_EXERCISE INPUTS_.
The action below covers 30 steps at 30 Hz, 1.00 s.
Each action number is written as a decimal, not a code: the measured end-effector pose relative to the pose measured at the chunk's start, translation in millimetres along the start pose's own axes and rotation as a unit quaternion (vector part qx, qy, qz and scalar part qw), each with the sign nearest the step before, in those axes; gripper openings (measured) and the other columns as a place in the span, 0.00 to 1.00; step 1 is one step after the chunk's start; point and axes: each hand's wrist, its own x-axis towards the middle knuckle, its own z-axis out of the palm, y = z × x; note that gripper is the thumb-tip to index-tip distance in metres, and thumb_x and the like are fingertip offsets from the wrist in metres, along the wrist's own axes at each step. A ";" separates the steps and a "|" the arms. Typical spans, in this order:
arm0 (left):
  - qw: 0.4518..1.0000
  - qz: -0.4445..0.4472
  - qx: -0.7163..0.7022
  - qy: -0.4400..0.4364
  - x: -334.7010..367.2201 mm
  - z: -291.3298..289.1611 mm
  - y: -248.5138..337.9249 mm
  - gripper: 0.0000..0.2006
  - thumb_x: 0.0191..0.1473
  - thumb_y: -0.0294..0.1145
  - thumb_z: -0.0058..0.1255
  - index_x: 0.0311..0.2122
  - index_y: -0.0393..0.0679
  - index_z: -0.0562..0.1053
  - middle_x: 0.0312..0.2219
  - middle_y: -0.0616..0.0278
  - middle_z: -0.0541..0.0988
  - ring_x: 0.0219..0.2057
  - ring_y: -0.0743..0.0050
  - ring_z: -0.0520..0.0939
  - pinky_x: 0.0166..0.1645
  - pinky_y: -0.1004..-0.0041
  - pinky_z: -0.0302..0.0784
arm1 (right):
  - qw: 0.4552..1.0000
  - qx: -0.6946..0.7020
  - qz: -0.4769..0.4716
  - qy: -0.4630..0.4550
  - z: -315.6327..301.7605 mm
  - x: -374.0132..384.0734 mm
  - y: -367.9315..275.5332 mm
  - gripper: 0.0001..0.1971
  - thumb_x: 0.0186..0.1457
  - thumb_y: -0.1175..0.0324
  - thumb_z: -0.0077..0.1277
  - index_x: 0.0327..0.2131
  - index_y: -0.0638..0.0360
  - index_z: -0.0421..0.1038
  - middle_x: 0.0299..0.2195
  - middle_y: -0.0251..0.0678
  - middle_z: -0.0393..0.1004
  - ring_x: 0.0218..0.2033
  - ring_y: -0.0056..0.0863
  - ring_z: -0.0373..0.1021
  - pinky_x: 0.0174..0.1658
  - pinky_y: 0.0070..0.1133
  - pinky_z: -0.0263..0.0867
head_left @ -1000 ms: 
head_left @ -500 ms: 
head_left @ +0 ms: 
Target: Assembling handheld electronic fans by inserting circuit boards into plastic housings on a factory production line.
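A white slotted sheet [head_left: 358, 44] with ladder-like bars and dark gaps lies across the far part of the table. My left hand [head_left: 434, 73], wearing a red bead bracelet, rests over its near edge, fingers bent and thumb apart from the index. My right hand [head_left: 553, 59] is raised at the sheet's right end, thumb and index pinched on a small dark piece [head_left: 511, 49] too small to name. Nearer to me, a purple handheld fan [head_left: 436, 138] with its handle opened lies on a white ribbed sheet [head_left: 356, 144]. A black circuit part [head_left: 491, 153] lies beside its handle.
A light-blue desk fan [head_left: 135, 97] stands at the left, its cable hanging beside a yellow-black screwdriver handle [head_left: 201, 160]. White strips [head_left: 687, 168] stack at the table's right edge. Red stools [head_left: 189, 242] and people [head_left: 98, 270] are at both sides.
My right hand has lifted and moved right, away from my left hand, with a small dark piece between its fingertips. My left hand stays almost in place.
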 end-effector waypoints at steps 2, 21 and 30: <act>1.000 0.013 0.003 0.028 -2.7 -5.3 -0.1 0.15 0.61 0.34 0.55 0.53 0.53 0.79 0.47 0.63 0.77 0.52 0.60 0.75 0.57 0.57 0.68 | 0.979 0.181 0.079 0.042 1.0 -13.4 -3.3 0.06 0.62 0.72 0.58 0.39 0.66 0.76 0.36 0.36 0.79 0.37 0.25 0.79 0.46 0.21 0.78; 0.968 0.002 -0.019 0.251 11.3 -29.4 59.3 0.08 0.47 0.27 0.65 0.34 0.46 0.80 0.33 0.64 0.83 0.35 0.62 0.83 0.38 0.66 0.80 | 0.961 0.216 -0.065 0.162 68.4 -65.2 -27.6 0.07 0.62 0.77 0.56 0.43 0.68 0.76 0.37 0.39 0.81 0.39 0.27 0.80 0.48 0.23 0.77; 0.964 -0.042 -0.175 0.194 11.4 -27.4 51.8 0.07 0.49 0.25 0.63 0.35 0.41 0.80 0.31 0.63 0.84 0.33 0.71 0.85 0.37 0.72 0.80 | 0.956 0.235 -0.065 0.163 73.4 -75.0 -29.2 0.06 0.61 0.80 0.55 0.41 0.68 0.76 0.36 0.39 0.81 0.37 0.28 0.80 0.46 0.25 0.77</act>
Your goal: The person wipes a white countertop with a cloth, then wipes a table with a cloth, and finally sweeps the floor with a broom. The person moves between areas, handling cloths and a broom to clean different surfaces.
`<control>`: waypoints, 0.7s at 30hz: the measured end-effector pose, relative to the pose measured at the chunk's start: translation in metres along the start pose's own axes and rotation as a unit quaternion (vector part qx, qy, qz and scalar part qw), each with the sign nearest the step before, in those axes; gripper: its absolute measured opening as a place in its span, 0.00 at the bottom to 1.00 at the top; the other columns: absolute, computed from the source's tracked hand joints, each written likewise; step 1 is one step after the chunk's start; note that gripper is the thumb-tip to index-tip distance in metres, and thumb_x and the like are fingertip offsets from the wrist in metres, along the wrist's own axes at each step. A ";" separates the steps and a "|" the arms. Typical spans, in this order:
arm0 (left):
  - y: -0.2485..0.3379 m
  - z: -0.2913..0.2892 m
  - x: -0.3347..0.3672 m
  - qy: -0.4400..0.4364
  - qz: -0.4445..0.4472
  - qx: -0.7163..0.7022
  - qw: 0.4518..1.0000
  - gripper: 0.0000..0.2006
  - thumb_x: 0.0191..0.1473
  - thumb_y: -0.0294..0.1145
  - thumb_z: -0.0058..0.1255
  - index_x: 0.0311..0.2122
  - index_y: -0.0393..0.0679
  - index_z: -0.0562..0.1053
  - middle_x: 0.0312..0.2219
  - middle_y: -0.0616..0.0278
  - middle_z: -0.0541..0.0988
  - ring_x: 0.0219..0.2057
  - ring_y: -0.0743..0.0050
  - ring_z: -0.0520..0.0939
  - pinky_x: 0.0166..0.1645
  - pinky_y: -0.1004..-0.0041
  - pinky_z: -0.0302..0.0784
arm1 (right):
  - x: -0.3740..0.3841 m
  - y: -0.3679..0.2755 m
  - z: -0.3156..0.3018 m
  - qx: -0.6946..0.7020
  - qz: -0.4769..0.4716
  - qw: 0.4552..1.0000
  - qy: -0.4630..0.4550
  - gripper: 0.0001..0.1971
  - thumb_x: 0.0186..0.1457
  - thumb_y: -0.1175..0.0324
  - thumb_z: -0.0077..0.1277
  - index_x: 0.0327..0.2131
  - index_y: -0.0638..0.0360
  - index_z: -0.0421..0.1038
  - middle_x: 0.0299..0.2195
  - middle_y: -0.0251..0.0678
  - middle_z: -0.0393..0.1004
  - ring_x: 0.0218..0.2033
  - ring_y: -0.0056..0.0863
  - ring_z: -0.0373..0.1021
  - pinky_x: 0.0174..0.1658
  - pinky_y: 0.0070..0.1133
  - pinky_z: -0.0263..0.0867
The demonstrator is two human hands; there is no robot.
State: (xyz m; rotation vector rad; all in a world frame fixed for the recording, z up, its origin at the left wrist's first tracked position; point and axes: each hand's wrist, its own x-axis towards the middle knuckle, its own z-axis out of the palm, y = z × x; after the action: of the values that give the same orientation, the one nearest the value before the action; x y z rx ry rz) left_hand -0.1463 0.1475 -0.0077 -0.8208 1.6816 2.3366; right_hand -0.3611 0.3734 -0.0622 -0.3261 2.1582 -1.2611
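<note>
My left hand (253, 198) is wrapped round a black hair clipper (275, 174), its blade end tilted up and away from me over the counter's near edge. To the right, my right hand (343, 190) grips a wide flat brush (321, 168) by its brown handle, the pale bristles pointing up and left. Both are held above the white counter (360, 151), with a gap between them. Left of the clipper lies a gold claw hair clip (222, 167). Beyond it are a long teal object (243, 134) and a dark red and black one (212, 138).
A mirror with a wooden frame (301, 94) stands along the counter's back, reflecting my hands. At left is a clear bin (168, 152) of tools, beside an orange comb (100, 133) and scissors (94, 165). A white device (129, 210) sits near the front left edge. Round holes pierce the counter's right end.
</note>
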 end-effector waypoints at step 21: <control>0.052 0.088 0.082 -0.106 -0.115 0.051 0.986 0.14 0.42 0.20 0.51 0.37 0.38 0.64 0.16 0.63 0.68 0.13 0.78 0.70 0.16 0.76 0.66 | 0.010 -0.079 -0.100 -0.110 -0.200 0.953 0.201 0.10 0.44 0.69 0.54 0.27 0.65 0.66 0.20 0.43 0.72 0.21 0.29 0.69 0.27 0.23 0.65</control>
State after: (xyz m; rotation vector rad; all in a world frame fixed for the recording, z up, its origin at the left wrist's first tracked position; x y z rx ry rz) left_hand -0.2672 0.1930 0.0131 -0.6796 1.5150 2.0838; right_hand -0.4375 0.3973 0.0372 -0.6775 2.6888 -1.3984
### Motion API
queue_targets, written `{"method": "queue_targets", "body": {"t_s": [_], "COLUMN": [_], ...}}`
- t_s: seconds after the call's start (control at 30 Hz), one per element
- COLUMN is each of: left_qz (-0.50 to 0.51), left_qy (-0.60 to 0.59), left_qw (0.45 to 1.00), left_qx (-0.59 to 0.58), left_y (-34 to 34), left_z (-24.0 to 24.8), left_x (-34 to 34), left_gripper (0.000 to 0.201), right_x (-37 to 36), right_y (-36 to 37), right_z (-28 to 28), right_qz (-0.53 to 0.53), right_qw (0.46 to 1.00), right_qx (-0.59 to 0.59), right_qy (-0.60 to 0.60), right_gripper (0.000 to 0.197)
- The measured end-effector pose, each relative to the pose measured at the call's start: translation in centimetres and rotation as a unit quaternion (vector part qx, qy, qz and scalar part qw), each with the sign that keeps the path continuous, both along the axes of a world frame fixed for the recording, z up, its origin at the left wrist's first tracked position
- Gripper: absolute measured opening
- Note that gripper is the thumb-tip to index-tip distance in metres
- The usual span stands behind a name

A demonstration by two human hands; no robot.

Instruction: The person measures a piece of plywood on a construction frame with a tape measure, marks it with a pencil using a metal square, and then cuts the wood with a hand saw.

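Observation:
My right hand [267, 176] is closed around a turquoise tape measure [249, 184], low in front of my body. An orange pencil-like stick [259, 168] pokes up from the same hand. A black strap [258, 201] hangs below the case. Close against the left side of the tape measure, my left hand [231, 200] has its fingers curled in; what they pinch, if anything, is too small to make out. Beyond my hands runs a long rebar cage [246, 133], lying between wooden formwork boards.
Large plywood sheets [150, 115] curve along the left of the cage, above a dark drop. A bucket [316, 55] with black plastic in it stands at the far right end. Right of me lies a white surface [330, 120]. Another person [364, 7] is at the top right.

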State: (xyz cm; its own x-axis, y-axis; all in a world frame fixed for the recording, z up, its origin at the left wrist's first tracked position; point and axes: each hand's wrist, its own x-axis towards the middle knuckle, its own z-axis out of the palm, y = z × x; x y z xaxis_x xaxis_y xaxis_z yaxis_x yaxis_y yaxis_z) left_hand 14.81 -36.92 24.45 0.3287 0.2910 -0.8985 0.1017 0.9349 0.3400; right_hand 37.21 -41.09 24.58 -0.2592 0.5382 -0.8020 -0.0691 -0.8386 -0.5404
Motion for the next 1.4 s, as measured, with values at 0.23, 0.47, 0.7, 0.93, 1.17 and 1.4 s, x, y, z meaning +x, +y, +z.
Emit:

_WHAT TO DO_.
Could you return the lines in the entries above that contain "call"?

_ANSWER TO THIS TASK_.
- t_s: seconds after the call's start (control at 30 Hz), one per element
- The measured end-effector pose, each relative to the pose measured at the call's start: translation in centimetres and rotation as a unit quaternion (vector part qx, qy, qz and scalar part qw), each with the sign that keeps the path continuous, both along the axes of a world frame fixed for the recording, z up, its origin at the left wrist's first tracked position

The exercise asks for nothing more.